Stay hydrated and eat a high-fiber diet. Regular bowel movements promote good pelvic health. “Constipation puts more pressure on the pelvic floor,” says Dr. Walter.

Experiment with different sex positions. If you have tight hip flexor muscles, switching from missionary to side-lying positions, which require less-open legs, may be more comfortable, says Dr. Walter. If you have organ prolapse, positions where you lie down rather than hold yourself upright work better, so gravity isn’t bringing organs down even further.

Tame painful periods. Vitamin B1 and magnesium supplements may help prevent menstrual pain, according to the American College of Obstetrics and Gynecology. Your doctor may prescribe birth control to reduce a painful menstrual cycle. Nonsteroidal anti-inflammatory drugs (NSAIDs) like ibuprofen (Advil) bring relief by targeting prostaglandins.

Get daily physical activity and maintain a healthy weight. Excess weight increases the load on your musculoskeletal frame, including the hip and pelvic floor muscles. Regular exercise is a go-to way to relieve stress (which can worsen tight pelvic floor muscles) while improving overall strength, balance, and flexibility.

Treatments and Exercises for Pelvic Pain at Night

Treatment begins with a diagnosis from your healthcare provider and choosing remedies targeted to your issue.
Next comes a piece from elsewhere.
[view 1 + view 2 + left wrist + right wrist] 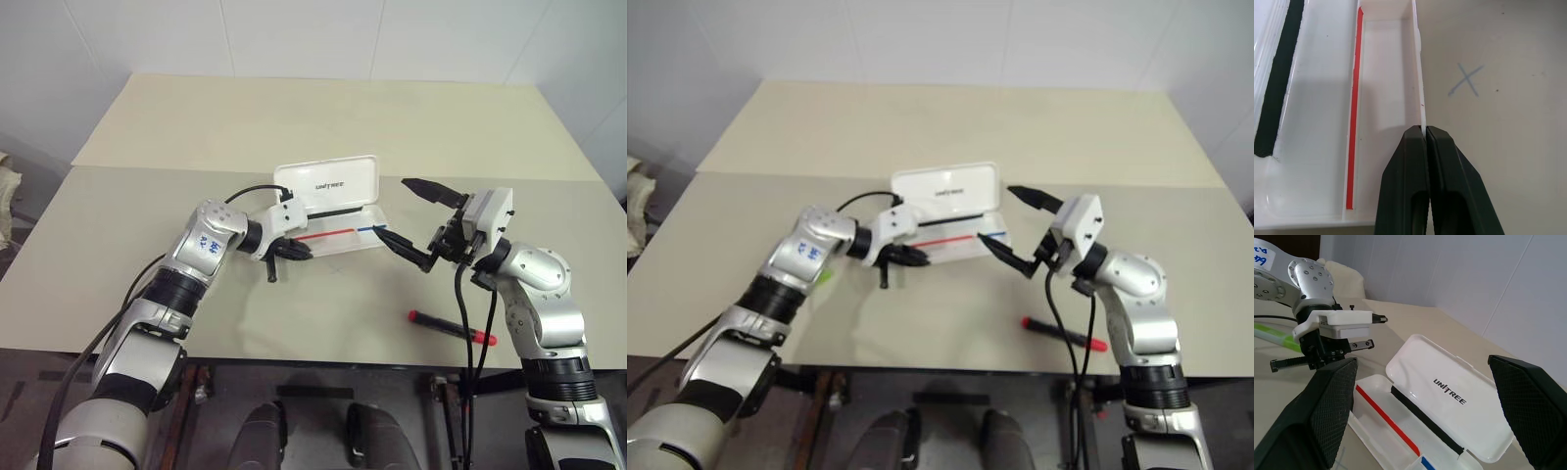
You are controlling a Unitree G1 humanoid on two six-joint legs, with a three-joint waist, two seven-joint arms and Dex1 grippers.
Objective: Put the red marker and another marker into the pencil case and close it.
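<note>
We see our left end effector (1426, 142) pressed shut, pinching the thin front wall of the pencil case (333, 201), which lies open on the surface (294, 117) w/ its lid up. Our right end effector (411, 217) is spread wide, in the air just beside the case's other end, holding nothing. The red marker (452, 327) lies on the surface below & near the right end effector, apart from the case, & the green marker (1276, 337) lies on the surface behind the left end effector.
</note>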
But treating only the physical causes of nighttime pelvic pain may not be enough, especially for complex or chronic pelvic pain. For example, up to 28% of women who get surgery for endometriosis do not experience relief afterward. Ongoing pain may change areas of the brain that process pain perception, amplifying sensations and causing increased sensitivity. This leads to chronic pain that persists even after the physical cause has been treated. Women who have chronic pelvic pain are also more prone to depression and anxiety, which make pain worse.

Experts therefore recommend a comprehensive and holistic treatment approach (which may require a team of care providers) that addresses your physical, emotional, sexual and quality-of-life needs. The following tips from the 2020 pelvic pain treatment guidelines from the American College of Obstetrics and Gynecologists and Hinge Health physical therapists and medical doctors can provide relief for nighttime pelvic pain:

Pelvic floor physical therapy (PFPT). A physical therapist who specializes in pelvic health can treat pain that has a musculoskeletal cause. The physical therapist will do a thorough evaluation, assessing whether certain positions or activities trigger or relieve pain. “I use identifiers like, ‘It hurts when I do this; it feels better when I do that,’” says Dr. Walter. This helps them determine which pelvic floor muscles are involved and whether connecting areas, such as the hips and back, have imbalances that also contribute to the pain.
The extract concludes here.